While the mobile kit contains (almost) everything I need to do some breadboarding of circuits, more permanent hacks, installations, disassembly of finds and really fun stuff is all bound to require more advanced tooling than the cheesy $5 multimeter (that link shows it for $13, but it's available locally in the Twin Cities at AEI for less than $5, and with a bulk discount option)(yes, I have purchased multimeters in bulk) and adjustable wirestripper in the kit. After a few scrambling debacles where I realized I didn't have what I needed to finish the job, I decided that I'd best come up with a toolkit that I could use at home and on the road.
After some hemming and hawing at the local Home Depot, I bought a Stanley XL Tool Organizer, which is a nice fold-up unit- essentially, two of the more conventional see-through plastic lid boxes that fold up around a central spine that has a handle and six drawers. It was only $25 at the Home Depot; I bought the last one that was there and it's not on the website, so I'm wondering if it's been discontinued. Amazon has another one that's twice as expensive but has more drawers and clear sides rather than black- that's the one complaint I have about it is not being sure where things are all the time.
The drawers have two different lengths- one short one at the top, to accommodate the handle in the center of the spine, and two longer ones on the bottom. The depth of the drawers makes it possible to store larger objects in the drawers than can be stored in the clamshell sides- at least, if you don't want to take a cutting tool to the dividers in the sides.
The image above has tooltips- hover over the image to see the active areas (may not work in feed viewers like Google Reader). Most of the stuff in the drawers was selected either because it wouldn't fit (comfortably) in the clamshells or because it fits so nicely here. It's also stuff that I find having access to without having to lay out the side is nice- the precision driver kit, wire strippers, and multimeter are among the most frequently used items in the tool kit. The butane heat gun is great for heat shrink; some day, when I have some extra cash, I may buy a combo butane heat gun/soldering iron. That's a long way off, though.

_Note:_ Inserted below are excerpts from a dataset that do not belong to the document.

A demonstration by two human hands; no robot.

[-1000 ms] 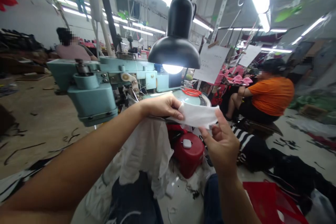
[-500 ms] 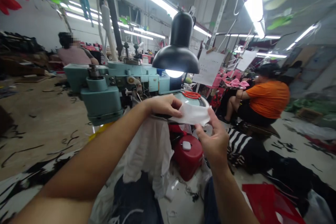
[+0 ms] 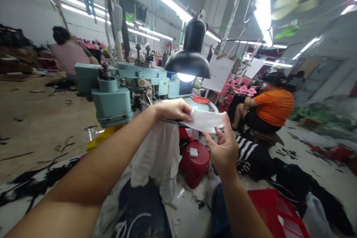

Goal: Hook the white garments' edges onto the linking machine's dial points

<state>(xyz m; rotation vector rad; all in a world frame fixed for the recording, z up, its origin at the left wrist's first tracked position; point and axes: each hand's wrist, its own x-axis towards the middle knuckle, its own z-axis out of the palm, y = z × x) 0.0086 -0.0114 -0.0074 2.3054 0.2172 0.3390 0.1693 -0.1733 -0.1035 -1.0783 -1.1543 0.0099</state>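
Observation:
A white fabric piece (image 3: 208, 120) is stretched between my two hands below the black lamp (image 3: 189, 54). My left hand (image 3: 176, 111) pinches its left end between thumb and fingers. At its right end, my right hand (image 3: 223, 141) holds the cloth by the edge, index finger raised at the upper corner and thumb lower down. The teal sewing machine (image 3: 111, 98) stands left of and behind my hands. White cloth (image 3: 157, 156) hangs below my left hand, over my lap.
A red stool (image 3: 195, 165) with a small white item stands below. Red-handled scissors (image 3: 200, 99) lie on the machine table. A person in orange (image 3: 275, 106) sits at right, another in pink (image 3: 67, 55) at far left. Black and striped cloth (image 3: 259, 156) lies right.
The view has shifted slightly. The white fabric now looks flatter and more stretched between my hands, and the fingers of my right hand have moved a little at its edge.

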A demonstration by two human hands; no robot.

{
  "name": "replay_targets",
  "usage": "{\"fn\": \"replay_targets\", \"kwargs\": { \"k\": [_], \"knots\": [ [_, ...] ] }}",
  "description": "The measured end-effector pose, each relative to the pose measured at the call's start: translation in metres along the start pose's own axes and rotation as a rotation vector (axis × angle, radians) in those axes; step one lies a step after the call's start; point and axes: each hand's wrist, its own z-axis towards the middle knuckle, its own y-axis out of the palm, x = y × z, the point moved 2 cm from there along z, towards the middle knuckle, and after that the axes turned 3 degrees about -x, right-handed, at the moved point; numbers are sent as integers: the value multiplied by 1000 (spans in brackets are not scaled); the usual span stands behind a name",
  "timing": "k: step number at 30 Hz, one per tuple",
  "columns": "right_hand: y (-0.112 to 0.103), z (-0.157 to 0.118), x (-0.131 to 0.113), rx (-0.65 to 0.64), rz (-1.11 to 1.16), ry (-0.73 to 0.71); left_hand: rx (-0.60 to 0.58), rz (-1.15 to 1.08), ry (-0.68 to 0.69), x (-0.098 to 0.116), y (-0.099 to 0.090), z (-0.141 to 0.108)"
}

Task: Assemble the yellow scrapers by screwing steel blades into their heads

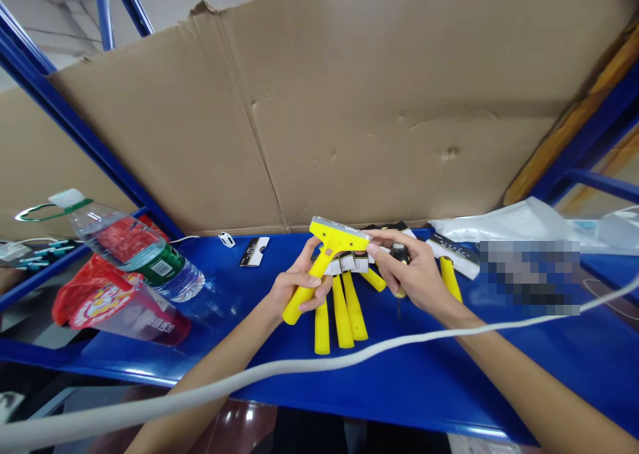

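Note:
A yellow scraper (327,247) with a wide head and a grey metal strip along its top edge is held up over the blue shelf. Its handle lies in my left hand (303,282), whose fingers are wrapped round it. At the right end of the head, the thumb and finger of my right hand (409,267) touch the corner. A screwdriver (400,253) with a black and yellow handle is tucked in that same hand, its shaft pointing down. Below and behind the hands lie several more yellow scrapers (341,314) with white-and-black card sleeves at their heads.
At the left lie a large water bottle (160,264) and a plastic cup (144,314) with a red bag. A white cable (309,366) crosses in front of both forearms. Cardboard (349,108) stands behind the blue shelf (294,381). Plastic bags (499,226) lie at the right.

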Motion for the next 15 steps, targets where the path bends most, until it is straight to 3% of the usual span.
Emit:
{"fn": "replay_targets", "kwargs": {
  "k": [11,15],
  "knots": [
    [1,0,0,-1,-1,5,-108,83,-39,0,1,1],
    [2,0,0,4,19,22,-92,108,-34,-1,-2,1]
  ]
}}
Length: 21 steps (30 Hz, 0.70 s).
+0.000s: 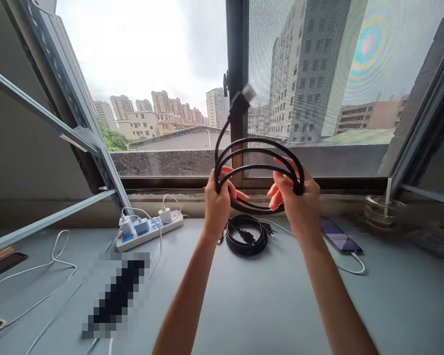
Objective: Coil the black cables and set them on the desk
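Between my two hands a black cable (261, 140) hangs in several loose loops, held up in front of the window. Its plug end (240, 102), with a blurred metal tip, sticks up at the upper left of the loops. My left hand (219, 195) is closed around the left side of the coil, thumb in front. Opposite it, my right hand (296, 190) grips the right side of the loops, fingers curled inward. Below them on the table lies a second coiled black cable (246, 251), with its connectors resting across the coil.
A white power strip (170, 226) with chargers plugged in stands at the back left. A pixelated dark object (114, 298) lies on the left of the table. On the right are a phone (341, 235) on a white cable and a clear cup (381, 212) with a straw. Metal shelf posts (109, 167) frame the left.
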Available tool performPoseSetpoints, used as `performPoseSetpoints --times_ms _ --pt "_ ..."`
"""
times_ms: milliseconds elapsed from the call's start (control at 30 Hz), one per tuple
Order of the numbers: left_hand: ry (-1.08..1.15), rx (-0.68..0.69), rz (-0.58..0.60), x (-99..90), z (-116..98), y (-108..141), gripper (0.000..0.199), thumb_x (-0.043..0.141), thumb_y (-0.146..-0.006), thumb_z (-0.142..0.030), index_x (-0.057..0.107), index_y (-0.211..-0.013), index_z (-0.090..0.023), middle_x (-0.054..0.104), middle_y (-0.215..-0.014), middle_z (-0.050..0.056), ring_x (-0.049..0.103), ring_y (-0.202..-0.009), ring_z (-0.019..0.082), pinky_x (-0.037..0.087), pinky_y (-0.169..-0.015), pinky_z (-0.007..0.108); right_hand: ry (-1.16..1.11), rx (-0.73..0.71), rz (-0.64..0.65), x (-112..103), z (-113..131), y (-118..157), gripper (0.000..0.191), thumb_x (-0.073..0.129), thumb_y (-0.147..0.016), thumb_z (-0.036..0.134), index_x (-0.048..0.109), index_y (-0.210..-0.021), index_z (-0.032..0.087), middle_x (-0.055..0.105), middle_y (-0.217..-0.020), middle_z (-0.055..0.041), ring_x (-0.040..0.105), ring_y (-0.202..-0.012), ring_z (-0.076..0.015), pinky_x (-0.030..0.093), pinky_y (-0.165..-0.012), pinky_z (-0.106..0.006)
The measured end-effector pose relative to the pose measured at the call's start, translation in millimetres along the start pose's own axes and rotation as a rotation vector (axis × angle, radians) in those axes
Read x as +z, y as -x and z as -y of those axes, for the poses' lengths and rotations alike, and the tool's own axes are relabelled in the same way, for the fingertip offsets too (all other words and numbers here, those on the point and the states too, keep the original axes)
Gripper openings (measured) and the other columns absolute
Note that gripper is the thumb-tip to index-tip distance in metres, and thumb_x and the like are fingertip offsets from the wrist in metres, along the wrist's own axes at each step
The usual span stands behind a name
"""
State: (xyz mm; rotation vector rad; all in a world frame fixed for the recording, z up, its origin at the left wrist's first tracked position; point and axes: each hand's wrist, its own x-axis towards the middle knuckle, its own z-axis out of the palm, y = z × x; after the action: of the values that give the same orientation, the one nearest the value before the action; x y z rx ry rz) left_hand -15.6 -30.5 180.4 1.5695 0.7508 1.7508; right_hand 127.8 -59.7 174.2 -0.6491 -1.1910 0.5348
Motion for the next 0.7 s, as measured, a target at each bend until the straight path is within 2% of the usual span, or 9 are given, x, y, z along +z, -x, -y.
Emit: performPoseSetpoints --times_ms 100,167,233,333,433,500,600,700 --pt "-0.218 0.08 -0.079 -9.2 -5 -2 0.023 0.047 -0.078 -0.015 0.059 -0.098 -0.021 0.038 -0.048 -0.01 0.06 -0.048 0.007 0.041 -0.045 0.01 0.131 -0.066 0.106 -2 -2 2 0.024 0.058 -0.085 0.028 0.062 -0.107 0.02 0.059 -0.058 0.0057 0.049 -0.036 -0.0067 0.038 -0.035 -0.017" --pt "-0.229 0.071 -0.06 -12.6 -7 -3 0.029 0.047 -0.076 -0.014 0.06 -0.1 -0.02 0.039 -0.047 -0.009 0.062 -0.052 0.009 0.041 -0.044 0.01 0.192 -0.112 0.171 -1 -3 3 0.024 0.057 -0.085 0.026 0.061 -0.109 0.022 0.063 -0.068 0.0042 0.049 -0.038 -0.0062 0.039 -0.035 -0.017" --pt "-0.169 0.033 -0.006 -13.8 -7 -3 0.029 0.046 -0.076 -0.018 0.06 -0.102 -0.02 0.043 -0.046 -0.008 0.058 -0.045 0.009 0.037 -0.038 0.012 0.241 -0.163 0.151 2 -4 4 0.032 0.061 -0.083 0.028 0.059 -0.115 0.026 0.067 -0.084 0.001 0.05 -0.043 -0.006 0.042 -0.037 -0.018" --pt "-0.108 -0.004 0.033 -13.0 -6 -4 0.024 0.048 -0.075 -0.02 0.06 -0.096 -0.02 0.044 -0.046 -0.009 0.04 -0.032 0.005 0.028 -0.031 0.013 0.299 -0.268 0.068 3 -4 4 0.047 0.068 -0.079 0.034 0.057 -0.125 0.03 0.064 -0.105 -0.0031 0.053 -0.055 -0.0079 0.045 -0.041 -0.02" --pt "-0.108 -0.033 0.076 -11.1 -8 -2 0.017 0.051 -0.076 -0.023 0.061 -0.089 -0.019 0.039 -0.043 -0.01 0.032 -0.03 0.003 0.025 -0.03 0.012 0.302 -0.333 0.074 2 -5 3 0.042 0.067 -0.081 0.034 0.061 -0.123 0.028 0.063 -0.101 -0.0034 0.058 -0.066 -0.0112 0.049 -0.048 -0.023" --pt "-0.098 -0.066 0.125 -10.0 -10 -1 0.014 0.056 -0.078 -0.03 0.061 -0.084 -0.018 0.036 -0.041 -0.01 0.029 -0.03 0.002 0.022 -0.029 0.012 0.321 -0.352 0.082 0 -6 0 0.036 0.064 -0.084 0.033 0.064 -0.119 0.027 0.063 -0.096 -0.0026 0.059 -0.067 -0.0114 0.049 -0.049 -0.023" --pt "-0.059 -0.137 0.177 -9.1 -13 1 0.029 0.07 -0.073 -0.044 0.059 -0.077 -0.018 0.034 -0.043 -0.011 0.027 -0.032 0.001 0.021 -0.029 0.012 0.375 -0.343 0.08 -1 -10 -4 0.031 0.063 -0.085 0.033 0.067 -0.114 0.024 0.065 -0.092 -0.002 0.057 -0.062 -0.0099 0.046 -0.047 -0.022" --pt "-0.052 -0.202 0.175 -9.1 -15 3 0.043 0.08 -0.063 -0.051 0.055 -0.072 -0.017 0.035 -0.05 -0.011 0.025 -0.035 -0.002 0.02 -0.03 0.01 0.417 -0.32 0.064 -1 -14 -6 0.026 0.06 -0.087 0.033 0.069 -0.108 0.021 0.065 -0.09 -0.0025 0.057 -0.061 -0.0098 0.044 -0.046 -0.021"
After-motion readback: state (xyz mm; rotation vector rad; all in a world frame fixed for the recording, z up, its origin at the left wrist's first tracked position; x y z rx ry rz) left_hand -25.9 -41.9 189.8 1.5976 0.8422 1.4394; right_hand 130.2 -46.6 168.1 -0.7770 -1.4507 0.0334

There are a couple of items of note in here- the digital caliper is a ridiculously useful piece of tooling and once you have one you'll wonder how you lived without it. There's a long-handled flat-blade screwdriver which is for prying apart seams in plastic cases more than anything else. The USB-serial adapter will probably eventually move to the computer kit. The solder sucker is a cheapo unit that I got from Marlin P Jones; I've seen it elsewhere as well and, surprisingly, it works substantially better than some that I've seen for five or ten times as much. Lastly, if you haven't seen the brush/can variety of cyanoacrylate adhesive, let me just take a moment to extol its virtues. The cap doesn't seem to glue itself on as easily, there's no tip to clog, and the brush is delicate enough to put glue right where you want it.
Nothing terribly unexpected on this side. I'll mention that, in addition to an Arduino, I usually have a "Thumbino" in here, which is an Arduino clone of my own design that is the size of a USB flash drive and plugs directly into a USB port for programming- no cable needed. Someday I'll sell them...if you're interested in buying one, let me know and I'll see what I can do.
There are a couple of things I'd like to add- I'd like to replace the sponge for the iron cleaner with a copper poof type tip cleaner. A small DC power supply would not be out of line, either here or in the electronics kit. A crimper and header connector kit wouldn't go amiss, either. So far, I haven't felt a lack of any tool as I've worked away from my home base- of course, I don't expect to be able to do fine-pitch SMT soldering on the road.